About this task: Gather all lines in the data that hold the string "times".

Dataset extract:
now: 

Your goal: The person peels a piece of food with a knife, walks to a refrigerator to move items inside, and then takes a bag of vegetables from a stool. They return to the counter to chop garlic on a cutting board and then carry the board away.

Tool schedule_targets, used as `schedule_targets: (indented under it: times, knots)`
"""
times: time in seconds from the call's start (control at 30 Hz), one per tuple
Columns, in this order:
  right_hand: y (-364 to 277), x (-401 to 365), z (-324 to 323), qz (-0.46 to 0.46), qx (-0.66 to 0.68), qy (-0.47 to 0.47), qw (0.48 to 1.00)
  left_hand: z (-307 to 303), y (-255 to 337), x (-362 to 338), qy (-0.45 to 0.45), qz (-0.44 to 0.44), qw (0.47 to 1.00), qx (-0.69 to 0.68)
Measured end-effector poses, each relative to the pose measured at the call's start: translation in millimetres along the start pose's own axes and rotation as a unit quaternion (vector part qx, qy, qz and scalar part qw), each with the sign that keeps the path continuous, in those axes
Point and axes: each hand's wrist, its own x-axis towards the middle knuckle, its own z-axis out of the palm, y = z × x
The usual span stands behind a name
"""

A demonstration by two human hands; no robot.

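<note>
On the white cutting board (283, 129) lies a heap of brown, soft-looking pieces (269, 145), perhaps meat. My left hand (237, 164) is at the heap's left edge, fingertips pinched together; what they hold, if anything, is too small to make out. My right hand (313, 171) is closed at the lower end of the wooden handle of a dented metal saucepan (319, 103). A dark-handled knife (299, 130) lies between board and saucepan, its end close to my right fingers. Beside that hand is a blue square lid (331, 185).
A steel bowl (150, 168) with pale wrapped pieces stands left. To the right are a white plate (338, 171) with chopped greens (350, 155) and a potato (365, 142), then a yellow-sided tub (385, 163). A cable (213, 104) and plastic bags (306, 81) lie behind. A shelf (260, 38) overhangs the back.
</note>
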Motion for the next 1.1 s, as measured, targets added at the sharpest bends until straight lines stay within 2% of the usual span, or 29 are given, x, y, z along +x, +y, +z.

Reply:
Tool schedule_targets, used as `schedule_targets: (indented under it: times, knots)`
times: time in seconds from the call's start (control at 30 Hz), one per tuple

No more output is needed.